While discussing a web application’s performance or request profiling results, it is vital to distinguish between the latency and the response time.
A simple formula to articulate the difference between response time and latency:
response time = latency + processing time
Response time is the total time it takes for the web service to respond to the sent request, including all networking latencies. Response time is the sum of processing time and encountered latencies.
Processing time is usually the time taken by the server from receiving the last byte of the request and returning the first byte of the response. It does not include the time it takes the request to get from the client to the server or the time it takes to get from the server back to the client.
If we are talking about an API, the server usually does not start processing until it receives and reads all the bytes from the request. Since the server needs to parse it and understand how it can satisfy it, once it started to render the response (sent the first byte), it does not control the network latency.
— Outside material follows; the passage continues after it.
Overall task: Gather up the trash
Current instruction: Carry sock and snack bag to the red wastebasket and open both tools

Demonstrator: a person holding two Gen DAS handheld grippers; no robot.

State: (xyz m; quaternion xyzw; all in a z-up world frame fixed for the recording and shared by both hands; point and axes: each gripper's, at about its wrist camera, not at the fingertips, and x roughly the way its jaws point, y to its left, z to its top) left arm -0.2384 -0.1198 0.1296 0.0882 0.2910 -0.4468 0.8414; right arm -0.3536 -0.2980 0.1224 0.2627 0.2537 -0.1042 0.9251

It would be best if you communicated it clearly with your team. You may write a web service that starts parsing JSON on-the-flight and executing the business logic. Your processing time will have a slightly different meaning. Measure it from the first received request byte.
Latency is the duration that a request is waiting to be handled. Until the request is handled, it is latent - inactive or dormant. A high latency indicates problems in the networking or that the server cannot handle a series of requests and is probably overloaded.
You might be interested in a round-trip latency. Round-trip latency is when a request is waiting to be handled and the duration it takes for the response to get back to the client. A high level of round-trip latency usually means bad or slow networking.
To exclude networking problems, you must eliminate networking and ideally host your application locally if it is possible. This way, you can remove it from the equation and check the response time.
If the server code is under your control, you can track the processing time, and if you need to get the latency value, you can subtract the processing from the response time, and you will receive the round-trip latency value.
Another way to debug the latency is to log timestamps when the client sends a request and when the server has started to process the request. The difference between the end and the start timestamp is the latency.
You can use Chrome DevTools to debug the response time. In the Chrome DevTools, it is defined by Waiting time or Time To First Byte (TTFB). You can also emulate slow network connection by using network throttling.